If you don't want to use this style of programming, for whatever reason, check out sys/queue.h. It's already on your system, if you're using some kind of Unix.



If you are using an RTOS (which many timing-critical applications run on), you should be worried about memory allocations happening under the hood.

If you don't have full control over when memory is being allocated/reallocated, your system is now non-deterministic.

With pure C, you can know exactly when those few extra instructions for resizing your dynamic array are going to happen.

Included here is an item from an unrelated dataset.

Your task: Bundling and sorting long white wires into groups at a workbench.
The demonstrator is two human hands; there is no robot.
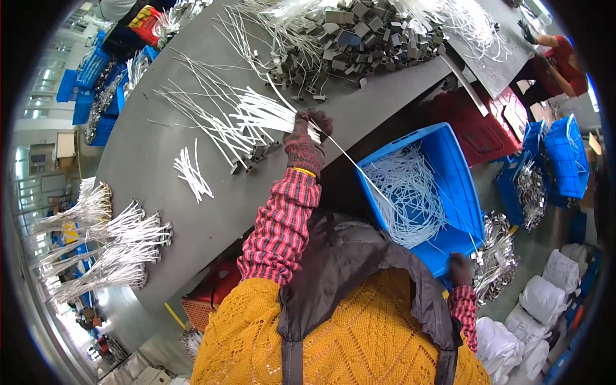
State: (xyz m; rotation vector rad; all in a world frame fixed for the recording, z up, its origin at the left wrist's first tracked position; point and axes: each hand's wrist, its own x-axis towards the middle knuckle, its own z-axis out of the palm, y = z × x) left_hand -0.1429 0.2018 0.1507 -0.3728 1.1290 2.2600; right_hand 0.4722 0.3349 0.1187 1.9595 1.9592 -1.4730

Same in C++. There's `std::vector::reserve`, which grows the vector's underlying physical buffer, without logically adding any new elements. If you `reserve` enough capacity before inserting anything, it's even a `O(1)` operation.


Vector and possibly string have that. The vast majority of STL structures do not.


All containers from the C++ standard library (please don't call it STL, that's Stepanov's original library) can be parameterized by an allocator. You can use whatever allocation policy you like best. However, most people use the default allocator because it's good enough.

In any case, while C++ has lots of defects, “loss of control relative to what C gives you” isn't one of them.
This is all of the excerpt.